Monday, November 3, 2003

This presentation is part of : Nursing Sensitive Outcomes

Multilevel Analysis of Nursing-Related, Hospital-Level Factors on Patient Outcome in Alberta Acute Hospitals

Carole A. Estabrooks, RN, PhD1, William Kai Midodzi, BSc, MSc, MSc1, Greta G. Cummings, RN, MEd2, Charles Humphrey, MA3, Kathryn L. Ricker, BKin, MSc4, and Phyllis Giovannetti, RN, ScD5. (1) Knowledge Utilization Studies in Practice Unit, Faculty of Nursing, University of Alberta, Edmonton, AB, Canada, (2) Administration, Cross Cancer Institute, Edmonton, AB, Canada, (3) Data Library, University of Alberta, Edmonton, AB, Canada, (4) Department of Educational Psychology, University of Alberta, Edmonton, AB, Canada, (5) Faculty of Nursing, University of Alberta, Edmonton, AB, Canada
Learning Objective #1: N/A
Learning Objective #2: N/A

Objective: To determine the relative effect of nursing derived hospital factors on patient mortality, after accounting for differences in patient and hospital characteristics.

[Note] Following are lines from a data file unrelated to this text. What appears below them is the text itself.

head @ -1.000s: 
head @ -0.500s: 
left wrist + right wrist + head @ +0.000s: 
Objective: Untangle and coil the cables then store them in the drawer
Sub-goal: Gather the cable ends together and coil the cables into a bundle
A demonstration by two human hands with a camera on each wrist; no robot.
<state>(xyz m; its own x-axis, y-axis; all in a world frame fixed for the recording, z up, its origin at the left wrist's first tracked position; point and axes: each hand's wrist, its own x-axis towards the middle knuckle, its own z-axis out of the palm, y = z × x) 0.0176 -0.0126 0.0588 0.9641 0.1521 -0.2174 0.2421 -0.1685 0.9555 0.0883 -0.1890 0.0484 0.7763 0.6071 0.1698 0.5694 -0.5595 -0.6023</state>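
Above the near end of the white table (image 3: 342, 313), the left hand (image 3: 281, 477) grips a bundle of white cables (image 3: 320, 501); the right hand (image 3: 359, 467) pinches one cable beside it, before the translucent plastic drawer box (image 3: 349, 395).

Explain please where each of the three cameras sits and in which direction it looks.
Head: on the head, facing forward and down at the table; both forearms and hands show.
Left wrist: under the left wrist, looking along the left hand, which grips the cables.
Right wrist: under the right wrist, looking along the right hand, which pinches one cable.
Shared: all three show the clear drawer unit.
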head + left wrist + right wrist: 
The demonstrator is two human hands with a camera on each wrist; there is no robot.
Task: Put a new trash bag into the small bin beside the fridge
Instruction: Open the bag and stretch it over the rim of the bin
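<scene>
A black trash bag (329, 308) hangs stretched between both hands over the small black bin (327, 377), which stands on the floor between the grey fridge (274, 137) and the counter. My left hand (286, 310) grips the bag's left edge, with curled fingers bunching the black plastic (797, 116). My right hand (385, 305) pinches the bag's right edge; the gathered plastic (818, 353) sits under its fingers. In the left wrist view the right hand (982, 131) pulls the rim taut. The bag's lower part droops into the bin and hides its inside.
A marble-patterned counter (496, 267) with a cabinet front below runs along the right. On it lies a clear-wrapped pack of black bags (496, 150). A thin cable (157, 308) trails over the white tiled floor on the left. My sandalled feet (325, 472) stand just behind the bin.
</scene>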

Sample: Patient sample included all 23,873 adult inpatients in Alberta hospitals with a diagnosis of AMI, CHF, COPD, stroke or pneumonia, during the 1997-98 fiscal year.

The hospital sample was derived from the Alberta Nurse Survey (1998). All nurses in acute care hospitals were accessed through the professional association (n=6526, 52.8% response rate). Fifty hospitals with more than 5 respondents and greater than 20 beds were identified and matched to the patient sample.

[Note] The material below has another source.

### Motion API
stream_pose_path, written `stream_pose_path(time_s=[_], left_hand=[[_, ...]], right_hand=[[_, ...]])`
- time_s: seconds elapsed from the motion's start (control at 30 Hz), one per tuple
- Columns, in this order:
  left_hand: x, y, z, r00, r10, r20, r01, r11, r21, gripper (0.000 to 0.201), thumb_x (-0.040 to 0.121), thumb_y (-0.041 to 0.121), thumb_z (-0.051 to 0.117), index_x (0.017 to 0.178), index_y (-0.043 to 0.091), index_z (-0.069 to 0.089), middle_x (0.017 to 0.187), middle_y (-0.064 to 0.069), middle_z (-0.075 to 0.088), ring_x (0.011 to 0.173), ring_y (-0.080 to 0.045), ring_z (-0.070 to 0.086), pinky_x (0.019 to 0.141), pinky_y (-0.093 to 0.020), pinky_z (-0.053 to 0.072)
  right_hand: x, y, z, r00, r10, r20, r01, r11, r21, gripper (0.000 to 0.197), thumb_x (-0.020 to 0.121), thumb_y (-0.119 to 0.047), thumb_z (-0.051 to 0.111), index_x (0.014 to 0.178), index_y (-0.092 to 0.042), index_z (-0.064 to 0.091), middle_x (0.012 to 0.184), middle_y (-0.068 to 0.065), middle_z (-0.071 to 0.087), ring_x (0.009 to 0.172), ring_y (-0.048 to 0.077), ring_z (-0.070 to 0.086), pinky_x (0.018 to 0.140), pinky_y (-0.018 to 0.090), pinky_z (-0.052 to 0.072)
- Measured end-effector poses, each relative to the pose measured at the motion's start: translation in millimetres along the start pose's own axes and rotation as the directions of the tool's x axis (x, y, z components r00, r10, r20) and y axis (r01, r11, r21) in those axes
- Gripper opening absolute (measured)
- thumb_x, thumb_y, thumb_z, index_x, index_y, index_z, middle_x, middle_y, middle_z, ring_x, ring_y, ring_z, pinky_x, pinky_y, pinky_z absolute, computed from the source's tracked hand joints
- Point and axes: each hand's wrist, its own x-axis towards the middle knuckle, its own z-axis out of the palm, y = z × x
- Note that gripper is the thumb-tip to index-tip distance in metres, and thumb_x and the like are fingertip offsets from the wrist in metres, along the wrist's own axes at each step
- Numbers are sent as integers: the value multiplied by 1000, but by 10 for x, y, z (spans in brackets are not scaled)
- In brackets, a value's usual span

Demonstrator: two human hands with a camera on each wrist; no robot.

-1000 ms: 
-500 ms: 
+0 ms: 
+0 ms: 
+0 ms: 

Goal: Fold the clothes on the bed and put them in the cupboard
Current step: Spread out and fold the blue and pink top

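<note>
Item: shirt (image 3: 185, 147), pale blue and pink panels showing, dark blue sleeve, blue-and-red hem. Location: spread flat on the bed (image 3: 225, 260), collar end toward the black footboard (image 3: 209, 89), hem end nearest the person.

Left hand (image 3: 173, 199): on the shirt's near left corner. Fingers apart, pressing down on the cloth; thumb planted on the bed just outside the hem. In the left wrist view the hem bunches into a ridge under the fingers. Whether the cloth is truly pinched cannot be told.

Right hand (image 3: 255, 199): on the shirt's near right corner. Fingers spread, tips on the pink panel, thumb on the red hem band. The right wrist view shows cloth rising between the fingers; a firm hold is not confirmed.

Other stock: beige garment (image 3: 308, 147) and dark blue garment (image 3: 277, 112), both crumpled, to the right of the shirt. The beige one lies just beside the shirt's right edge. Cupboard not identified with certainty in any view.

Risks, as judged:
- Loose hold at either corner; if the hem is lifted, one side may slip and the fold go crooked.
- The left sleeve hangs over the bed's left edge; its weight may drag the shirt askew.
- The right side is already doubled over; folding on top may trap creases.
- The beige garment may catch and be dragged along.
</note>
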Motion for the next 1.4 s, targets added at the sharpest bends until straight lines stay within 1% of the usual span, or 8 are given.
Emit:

Variables: Demographic, nurse outcome, inpatient mortality (or the vital status of the patient within 30 days of admission), organizational and practice environment variables were averaged at the hospital level to reflect nursing characteristics of each hospital.

Methods: To control for variation in the patient mix in hospitals, patient level logistic regression was used to develop risk-adjusted scores. These scores adjusted for patients that develop complications based on demographics, pre-existing conditions and co-morbidities. Multilevel logistic regression was used with patients nested in hospitals. This partitioned the variance of adjusted inpatient mortality into patient and hospital levels. The relative effects of nursing derived hospital characteristics were calculated unadjusted and adjusted for specific patient and hospital characteristics.

Findings: Significant variation in patient mortality exists across hospitals (variance =0.083, p<0.0001). Patient age, sex, pre-existing conditions and co-morbidities were strong determinants, (67% variance across hospitals). Hospital factors explained 11%, leaving 22% to be explained by nursing and unknown factors.

Conclusions: Results suggest significant variations in patient mortality largely attributable to differences in patient characteristics and pre-existing conditions. Organizational and nursing related factors (e.g., non-nursing tasks, quality of care) contribute to variation in patient mortality.

Implications: Hospital factors, nurse and support staff levels have a demonstrable impact on patient mortality.